- [WHAT YOU NEED TO DO]: Could the records below please be retyped exactly, with their pictures left out?

[Recorded data]
┌────────

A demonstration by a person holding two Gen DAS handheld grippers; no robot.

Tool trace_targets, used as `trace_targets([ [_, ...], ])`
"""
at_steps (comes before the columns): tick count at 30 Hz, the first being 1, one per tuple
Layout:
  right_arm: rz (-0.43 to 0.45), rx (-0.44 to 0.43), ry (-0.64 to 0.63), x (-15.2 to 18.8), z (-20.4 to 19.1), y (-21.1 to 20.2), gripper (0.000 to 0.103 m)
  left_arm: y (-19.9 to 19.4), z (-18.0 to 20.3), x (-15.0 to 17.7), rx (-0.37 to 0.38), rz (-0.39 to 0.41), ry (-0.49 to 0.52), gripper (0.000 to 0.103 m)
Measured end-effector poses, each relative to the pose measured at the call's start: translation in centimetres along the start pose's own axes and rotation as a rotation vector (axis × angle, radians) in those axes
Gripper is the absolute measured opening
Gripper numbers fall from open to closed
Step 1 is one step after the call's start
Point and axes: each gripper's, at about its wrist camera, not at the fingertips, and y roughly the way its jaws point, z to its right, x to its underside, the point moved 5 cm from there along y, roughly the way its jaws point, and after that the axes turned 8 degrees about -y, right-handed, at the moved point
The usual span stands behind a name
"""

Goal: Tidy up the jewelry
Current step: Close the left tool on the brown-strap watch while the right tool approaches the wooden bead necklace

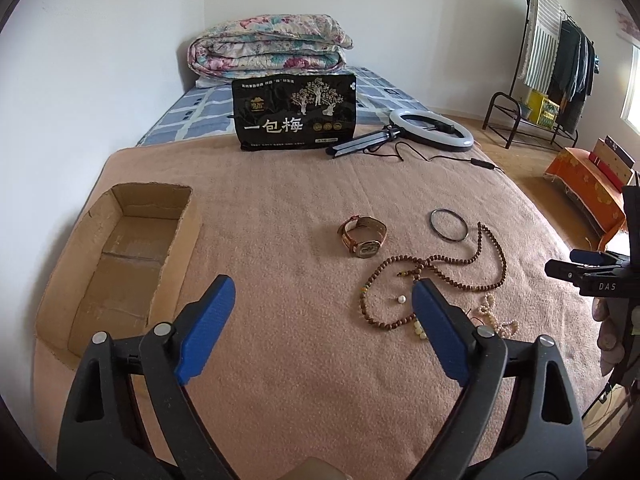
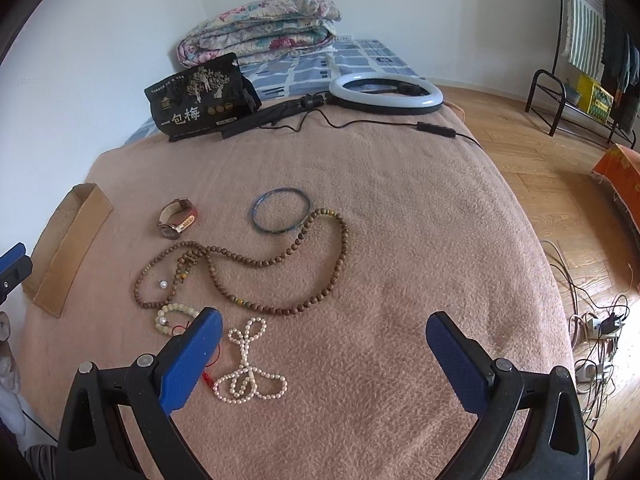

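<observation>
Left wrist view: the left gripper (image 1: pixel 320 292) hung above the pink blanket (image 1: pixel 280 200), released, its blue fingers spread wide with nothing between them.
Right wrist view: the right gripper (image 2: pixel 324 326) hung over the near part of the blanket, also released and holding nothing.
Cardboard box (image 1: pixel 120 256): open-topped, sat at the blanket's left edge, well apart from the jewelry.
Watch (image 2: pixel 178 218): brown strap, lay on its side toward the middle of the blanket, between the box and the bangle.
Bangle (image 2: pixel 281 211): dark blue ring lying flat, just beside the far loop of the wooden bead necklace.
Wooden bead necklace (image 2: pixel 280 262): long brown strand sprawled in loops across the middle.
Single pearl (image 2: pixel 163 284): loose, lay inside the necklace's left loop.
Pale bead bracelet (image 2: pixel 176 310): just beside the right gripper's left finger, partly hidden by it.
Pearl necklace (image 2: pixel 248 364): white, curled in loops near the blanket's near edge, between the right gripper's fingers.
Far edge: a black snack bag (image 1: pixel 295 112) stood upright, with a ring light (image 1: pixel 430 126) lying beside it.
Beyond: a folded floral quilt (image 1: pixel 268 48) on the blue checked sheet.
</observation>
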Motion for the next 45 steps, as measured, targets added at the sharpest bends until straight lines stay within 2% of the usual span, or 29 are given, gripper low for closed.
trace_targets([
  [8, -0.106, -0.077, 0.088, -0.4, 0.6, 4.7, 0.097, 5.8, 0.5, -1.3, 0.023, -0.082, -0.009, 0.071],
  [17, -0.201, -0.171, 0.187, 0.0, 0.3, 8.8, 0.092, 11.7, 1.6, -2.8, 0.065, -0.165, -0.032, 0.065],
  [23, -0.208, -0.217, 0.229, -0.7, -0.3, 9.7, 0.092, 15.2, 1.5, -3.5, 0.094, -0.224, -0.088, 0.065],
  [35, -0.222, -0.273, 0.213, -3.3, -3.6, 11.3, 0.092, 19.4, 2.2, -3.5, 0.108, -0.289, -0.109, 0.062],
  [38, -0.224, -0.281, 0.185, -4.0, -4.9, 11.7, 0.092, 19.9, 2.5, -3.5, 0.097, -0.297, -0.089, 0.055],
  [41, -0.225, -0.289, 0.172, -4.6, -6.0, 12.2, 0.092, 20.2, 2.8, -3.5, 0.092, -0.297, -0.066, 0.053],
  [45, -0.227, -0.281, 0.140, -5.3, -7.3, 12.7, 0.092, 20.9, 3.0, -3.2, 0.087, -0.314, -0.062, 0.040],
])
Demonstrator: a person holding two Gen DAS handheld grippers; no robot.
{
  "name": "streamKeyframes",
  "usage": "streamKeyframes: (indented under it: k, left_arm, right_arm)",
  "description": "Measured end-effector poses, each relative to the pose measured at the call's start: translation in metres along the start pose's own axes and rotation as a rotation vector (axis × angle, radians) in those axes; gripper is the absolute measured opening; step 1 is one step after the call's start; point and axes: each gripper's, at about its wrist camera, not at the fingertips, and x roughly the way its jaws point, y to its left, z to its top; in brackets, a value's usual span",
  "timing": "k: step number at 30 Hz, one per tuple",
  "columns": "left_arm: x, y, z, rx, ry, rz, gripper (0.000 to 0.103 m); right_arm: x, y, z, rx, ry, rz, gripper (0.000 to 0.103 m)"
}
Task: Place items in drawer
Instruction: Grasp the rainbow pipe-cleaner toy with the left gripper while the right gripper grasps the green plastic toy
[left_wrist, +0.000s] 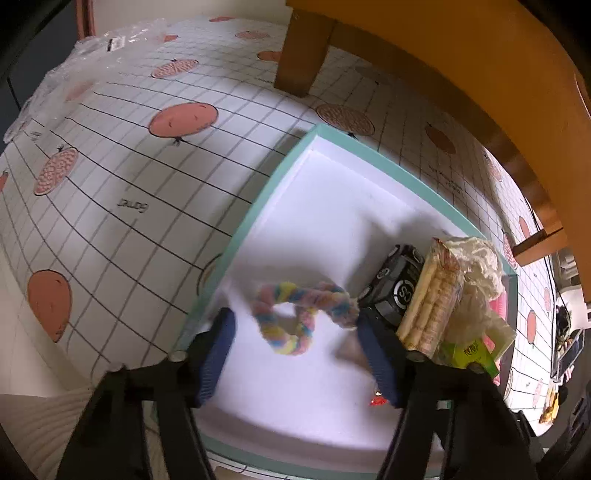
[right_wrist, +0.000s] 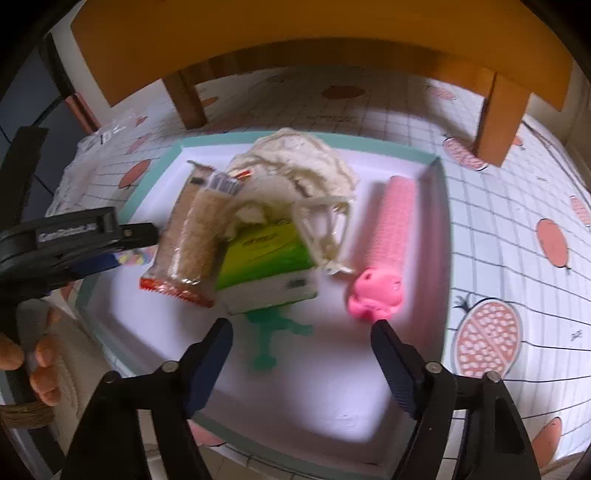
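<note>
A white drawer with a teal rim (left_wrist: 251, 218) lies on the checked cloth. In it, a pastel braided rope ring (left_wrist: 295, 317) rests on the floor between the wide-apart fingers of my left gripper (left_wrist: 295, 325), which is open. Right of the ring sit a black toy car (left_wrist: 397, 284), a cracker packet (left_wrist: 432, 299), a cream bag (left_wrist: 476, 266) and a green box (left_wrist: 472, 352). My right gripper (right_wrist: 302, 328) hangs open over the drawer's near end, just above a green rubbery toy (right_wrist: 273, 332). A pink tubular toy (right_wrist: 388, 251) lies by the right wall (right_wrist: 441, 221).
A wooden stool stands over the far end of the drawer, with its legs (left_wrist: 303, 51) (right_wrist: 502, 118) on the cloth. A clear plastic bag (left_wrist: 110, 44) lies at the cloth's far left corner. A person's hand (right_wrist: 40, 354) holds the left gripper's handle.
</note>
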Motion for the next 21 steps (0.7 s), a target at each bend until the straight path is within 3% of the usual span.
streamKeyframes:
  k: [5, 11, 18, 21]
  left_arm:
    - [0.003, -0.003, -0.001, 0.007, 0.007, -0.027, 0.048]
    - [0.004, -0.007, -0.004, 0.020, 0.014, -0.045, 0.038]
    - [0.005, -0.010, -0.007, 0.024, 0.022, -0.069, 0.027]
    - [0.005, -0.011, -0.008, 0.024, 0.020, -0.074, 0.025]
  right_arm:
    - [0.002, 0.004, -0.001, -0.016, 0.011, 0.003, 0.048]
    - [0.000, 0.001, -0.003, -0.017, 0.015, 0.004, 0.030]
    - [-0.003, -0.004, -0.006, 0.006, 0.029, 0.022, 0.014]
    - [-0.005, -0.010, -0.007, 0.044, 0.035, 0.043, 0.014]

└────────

- [ANSWER SECTION]:
A demonstration by a person holding two Gen DAS handheld grippers; no robot.

Tool trace_targets, used as `trace_targets([ [_, ...], ])`
"""
at_steps (comes before the columns): tick count at 30 Hz, the first being 1, one per tuple
Layout:
  right_arm: rz (-0.43 to 0.45), rx (-0.44 to 0.43), ry (-0.64 to 0.63), x (-15.2 to 18.8), z (-20.4 to 19.1), y (-21.1 to 20.2), gripper (0.000 to 0.103 m)
  left_arm: y (-19.9 to 19.4), z (-18.0 to 20.3), x (-15.0 to 17.7), rx (-0.37 to 0.38), rz (-0.39 to 0.41), ry (-0.49 to 0.52), gripper (0.000 to 0.103 m)
Measured end-effector poses, each relative to the pose measured at the call's start: translation in centimetres along the start pose's own axes and rotation as a rotation vector (axis × angle, radians) in those axes
Gripper is the absolute measured opening
Gripper numbers fall from open to closed
Step 1 is one step after the call's start
Point and axes: each gripper's, at about its wrist camera, not at the fingertips, and y roughly the way its jaws point, z to its right, x to its underside, the point moved 5 cm from there along y, roughly the way its jaws point, and after that the axes turned 8 degrees about -y, right-handed, at the moved point
The usual span stands behind a name
"""

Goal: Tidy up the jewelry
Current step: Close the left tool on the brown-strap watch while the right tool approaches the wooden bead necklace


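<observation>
Left wrist view: the left gripper (image 1: pixel 320 292) hung above the pink blanket (image 1: pixel 280 200), released, its blue fingers spread wide with nothing between them.
Right wrist view: the right gripper (image 2: pixel 324 326) hung over the near part of the blanket, also released and holding nothing.
Cardboard box (image 1: pixel 120 256): open-topped, sat at the blanket's left edge, well apart from the jewelry.
Watch (image 2: pixel 178 218): brown strap, lay on its side toward the middle of the blanket, between the box and the bangle.
Bangle (image 2: pixel 281 211): dark blue ring lying flat, just beside the far loop of the wooden bead necklace.
Wooden bead necklace (image 2: pixel 280 262): long brown strand sprawled in loops across the middle.
Single pearl (image 2: pixel 163 284): loose, lay inside the necklace's left loop.
Pale bead bracelet (image 2: pixel 176 310): just beside the right gripper's left finger, partly hidden by it.
Pearl necklace (image 2: pixel 248 364): white, curled in loops near the blanket's near edge, between the right gripper's fingers.
Far edge: a black snack bag (image 1: pixel 295 112) stood upright, with a ring light (image 1: pixel 430 126) lying beside it.
Beyond: a folded floral quilt (image 1: pixel 268 48) on the blue checked sheet.
</observation>
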Motion for the next 45 steps, as measured, targets added at the sharpest bends until straight lines stay within 2% of the usual span, or 29 are given, gripper low for closed.
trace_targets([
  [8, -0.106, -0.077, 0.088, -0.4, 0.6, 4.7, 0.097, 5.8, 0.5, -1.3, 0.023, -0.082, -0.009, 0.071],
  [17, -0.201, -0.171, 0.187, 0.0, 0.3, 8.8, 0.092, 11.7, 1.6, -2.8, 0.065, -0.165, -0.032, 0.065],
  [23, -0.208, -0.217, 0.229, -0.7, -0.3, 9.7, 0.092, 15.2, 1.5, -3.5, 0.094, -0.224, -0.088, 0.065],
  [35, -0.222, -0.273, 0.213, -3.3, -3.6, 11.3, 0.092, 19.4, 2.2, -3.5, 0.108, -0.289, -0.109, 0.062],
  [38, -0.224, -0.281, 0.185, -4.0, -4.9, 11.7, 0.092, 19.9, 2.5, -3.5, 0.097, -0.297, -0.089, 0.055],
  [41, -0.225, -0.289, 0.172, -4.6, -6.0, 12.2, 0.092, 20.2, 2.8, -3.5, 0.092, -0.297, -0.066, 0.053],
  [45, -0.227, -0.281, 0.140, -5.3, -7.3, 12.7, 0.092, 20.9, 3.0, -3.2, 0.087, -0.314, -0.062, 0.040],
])
Demonstrator: a person holding two Gen DAS handheld grippers; no robot.
{
  "name": "streamKeyframes",
  "usage": "streamKeyframes: (indented under it: k, left_arm, right_arm)",
  "description": "Measured end-effector poses, each relative to the pose measured at the call's start: translation in metres along the start pose's own axes and rotation as a rotation vector (axis × angle, radians) in those axes; gripper is the absolute measured opening; step 1 is one step after the call's start; point and axes: each gripper's, at about its wrist camera, not at the fingertips, and x roughly the way its jaws point, y to its left, z to its top; in brackets, a value's usual span",
  "timing": "k: step number at 30 Hz, one per tuple",
  "columns": "left_arm: x, y, z, rx, ry, rz, gripper (0.000 to 0.103 m); right_arm: x, y, z, rx, ry, rz, gripper (0.000 to 0.103 m)"
}
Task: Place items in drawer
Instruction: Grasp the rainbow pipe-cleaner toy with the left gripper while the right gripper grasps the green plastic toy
[left_wrist, +0.000s] 
[right_wrist, +0.000s] 
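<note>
A white drawer with a teal rim (left_wrist: 251, 218) lies on the checked cloth. In it, a pastel braided rope ring (left_wrist: 295, 317) rests on the floor between the wide-apart fingers of my left gripper (left_wrist: 295, 325), which is open. Right of the ring sit a black toy car (left_wrist: 397, 284), a cracker packet (left_wrist: 432, 299), a cream bag (left_wrist: 476, 266) and a green box (left_wrist: 472, 352). My right gripper (right_wrist: 302, 328) hangs open over the drawer's near end, just above a green rubbery toy (right_wrist: 273, 332). A pink tubular toy (right_wrist: 388, 251) lies by the right wall (right_wrist: 441, 221).
A wooden stool stands over the far end of the drawer, with its legs (left_wrist: 303, 51) (right_wrist: 502, 118) on the cloth. A clear plastic bag (left_wrist: 110, 44) lies at the cloth's far left corner. A person's hand (right_wrist: 40, 354) holds the left gripper's handle.
</note>
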Motion for the next 21 steps (0.7 s), a target at each bend until the straight path is within 3% of the usual span.
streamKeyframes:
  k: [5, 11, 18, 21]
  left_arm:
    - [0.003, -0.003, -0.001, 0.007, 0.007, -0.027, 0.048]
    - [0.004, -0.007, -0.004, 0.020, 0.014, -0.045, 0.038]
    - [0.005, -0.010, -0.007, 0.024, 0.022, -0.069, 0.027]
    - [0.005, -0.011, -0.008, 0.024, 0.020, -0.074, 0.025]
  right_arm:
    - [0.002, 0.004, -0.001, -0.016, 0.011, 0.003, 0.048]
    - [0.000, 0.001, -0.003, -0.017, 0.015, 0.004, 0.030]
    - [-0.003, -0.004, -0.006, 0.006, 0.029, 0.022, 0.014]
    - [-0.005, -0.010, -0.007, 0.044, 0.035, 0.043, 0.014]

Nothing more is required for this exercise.